_WHAT TO PRODUCE_
Reproduce word for word the lines between those holding "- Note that" and "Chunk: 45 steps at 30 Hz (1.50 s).", inclusive, and nothing else from the data below.

_DATA EXTRACT_
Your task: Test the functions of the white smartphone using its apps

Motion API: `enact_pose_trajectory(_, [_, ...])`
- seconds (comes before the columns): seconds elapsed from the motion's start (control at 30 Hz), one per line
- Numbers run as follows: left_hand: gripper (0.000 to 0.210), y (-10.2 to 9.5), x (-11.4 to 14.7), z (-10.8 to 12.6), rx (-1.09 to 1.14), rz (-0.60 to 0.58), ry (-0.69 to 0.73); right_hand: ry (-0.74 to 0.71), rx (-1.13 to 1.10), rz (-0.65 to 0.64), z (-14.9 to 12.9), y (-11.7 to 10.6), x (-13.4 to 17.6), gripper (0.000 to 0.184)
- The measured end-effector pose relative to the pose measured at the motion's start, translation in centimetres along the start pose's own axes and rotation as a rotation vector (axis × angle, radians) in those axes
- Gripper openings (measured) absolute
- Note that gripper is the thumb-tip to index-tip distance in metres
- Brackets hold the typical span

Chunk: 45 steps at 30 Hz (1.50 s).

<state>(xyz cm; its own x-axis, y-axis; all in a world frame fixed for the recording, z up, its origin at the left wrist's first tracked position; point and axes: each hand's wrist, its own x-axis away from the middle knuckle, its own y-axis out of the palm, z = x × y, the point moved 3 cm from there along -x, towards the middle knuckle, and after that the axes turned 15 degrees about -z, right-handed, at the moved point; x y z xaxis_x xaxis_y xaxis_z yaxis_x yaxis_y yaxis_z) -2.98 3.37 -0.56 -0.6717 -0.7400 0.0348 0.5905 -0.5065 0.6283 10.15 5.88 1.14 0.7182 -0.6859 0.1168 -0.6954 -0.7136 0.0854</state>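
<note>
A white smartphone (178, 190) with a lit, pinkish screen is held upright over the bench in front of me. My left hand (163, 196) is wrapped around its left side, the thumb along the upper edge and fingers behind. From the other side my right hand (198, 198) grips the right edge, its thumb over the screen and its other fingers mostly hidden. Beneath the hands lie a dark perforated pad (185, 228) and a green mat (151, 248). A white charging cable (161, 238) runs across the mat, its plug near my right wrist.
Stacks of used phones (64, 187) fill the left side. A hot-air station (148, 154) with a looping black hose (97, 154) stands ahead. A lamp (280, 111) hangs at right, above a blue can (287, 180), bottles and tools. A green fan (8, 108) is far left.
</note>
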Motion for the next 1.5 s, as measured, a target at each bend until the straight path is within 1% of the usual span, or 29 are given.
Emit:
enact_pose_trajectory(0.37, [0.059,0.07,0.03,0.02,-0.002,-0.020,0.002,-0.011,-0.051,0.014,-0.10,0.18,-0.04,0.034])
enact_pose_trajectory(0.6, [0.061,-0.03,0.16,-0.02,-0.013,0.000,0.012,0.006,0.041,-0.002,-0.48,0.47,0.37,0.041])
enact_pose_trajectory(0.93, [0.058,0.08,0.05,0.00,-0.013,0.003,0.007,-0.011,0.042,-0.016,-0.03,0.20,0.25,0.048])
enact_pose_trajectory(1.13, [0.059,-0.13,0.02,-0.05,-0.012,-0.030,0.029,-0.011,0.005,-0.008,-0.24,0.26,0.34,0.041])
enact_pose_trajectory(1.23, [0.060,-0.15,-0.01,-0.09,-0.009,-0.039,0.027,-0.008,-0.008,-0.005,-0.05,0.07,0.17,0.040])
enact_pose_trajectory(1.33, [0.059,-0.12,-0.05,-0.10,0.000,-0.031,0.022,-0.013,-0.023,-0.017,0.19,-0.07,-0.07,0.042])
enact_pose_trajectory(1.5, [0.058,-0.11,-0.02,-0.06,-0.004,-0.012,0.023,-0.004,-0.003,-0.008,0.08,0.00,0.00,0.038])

_ANSWER SECTION_
- Note that gripper is the thumb-tip to index-tip distance in metres
- Brackets hold the typical span

Chunk: 45 steps at 30 Hz (1.50 s).

This concludes the answer to the exercise.